Many graduates pursuing careers in many public service professions share the same concerns. One borrower told us how she was unable to find a repayment plan that made her debt manageable and ultimately chose to abandon her career as a teacher in order to pursue more lucrative work in the private sector. 28 Recent research has shown that for every $10,000 in additional student debt, young graduates are 6% less likely to pursue a career in public service, especially careers as teachers. 29
Classroom teachers submitted letters detailing the impact of private student loan debt, for which forgiveness programs or income-based repayment options are usually not offered. One school district official wrote to the Bureau noting that programs to make student debt more manageable could lead to higher retention of quality teachers. 30
These trends may pose additional challenges to rural communities, where young graduates with already-strained household balance sheets may have limited access to affordable rental housing and may discover that car ownership is a prerequisite for employment. With many rural medical professionals operating in solo practices, high debt levels might reduce availability to secure initial financing.
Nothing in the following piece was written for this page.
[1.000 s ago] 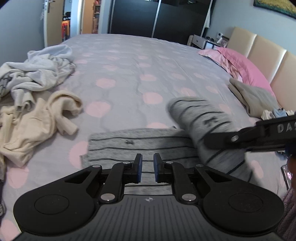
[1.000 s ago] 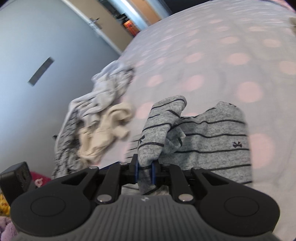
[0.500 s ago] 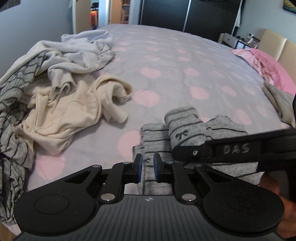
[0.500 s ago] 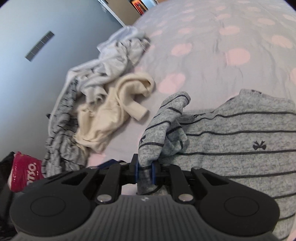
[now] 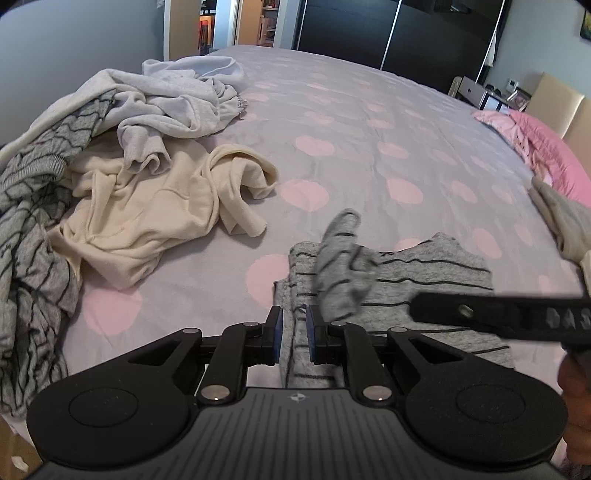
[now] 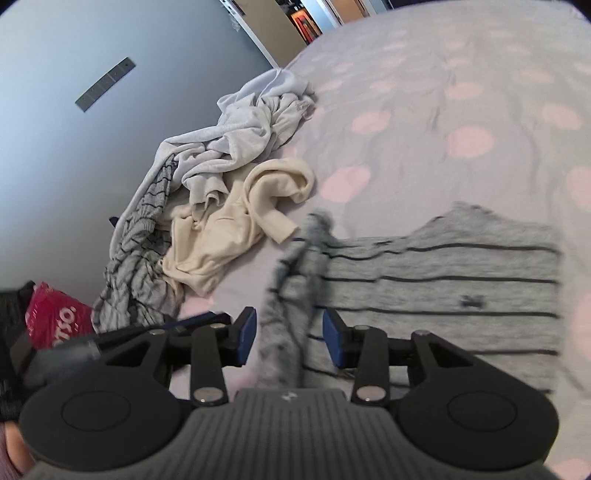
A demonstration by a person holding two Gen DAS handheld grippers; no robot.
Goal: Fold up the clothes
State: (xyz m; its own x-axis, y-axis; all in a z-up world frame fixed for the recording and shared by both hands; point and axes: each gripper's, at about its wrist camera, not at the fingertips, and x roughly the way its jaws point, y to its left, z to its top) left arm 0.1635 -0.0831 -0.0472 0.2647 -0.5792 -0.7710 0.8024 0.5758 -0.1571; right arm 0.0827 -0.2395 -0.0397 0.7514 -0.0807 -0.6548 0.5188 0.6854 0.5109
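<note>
The bed, covered in grey fabric with pink dots, fills both views. No containers appear; a red printed bag lies off the bed at the left edge of the right wrist view, contents not visible.

The grey striped shirt lies at lower centre-right of the left wrist view, partly flat, with one sleeve bunched and blurred.

The left gripper is clamped on the shirt's near edge. The right gripper has its jaws apart; they have just been opening, and the sleeve hangs between the pads without being pressed.

An unfolded heap occupies the left: a cream garment, a light grey garment and a zigzag-patterned garment.

Pink pillows lie at the right edge. A dark wardrobe stands at top. The bed's centre and upper area are open.
</note>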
Student debt can also impact the availability of other professions critical to the livelihoods of farmers and ranchers in rural communities. According to an annual survey conducted by the American Veterinary Medical Association, 89 percent of veterinary students are graduating with debt, averaging $151,672 per borrower. 31 Veterinarians encumbered with high debt burdens may be unable to make ends meet in a dairy medicine or livestock management practice in remote areas.
Accountability for Student Loan Servicers
Loan servicers are the primary point of contact on student loans for more than 40 million Americans. High-quality servicing can contribute to an individual borrower’s ability to successfully repay their debt, especially through enrollment into affordable repayment plans.
As the recession decimated the job market for young graduates, a growing share of student loan borrowers reached out to their servicers for help. But the problems they have encountered bear an uncanny resemblance to the problems faced by struggling homeowners when dealing with their mortgage servicers. Like many of the improper and unnecessary foreclosures experienced by many homeowners, I am concerned that inadequate servicing has contributed to America’s growing student loan default problem, now topping 7 million Americans in default on over $100 billion in balances.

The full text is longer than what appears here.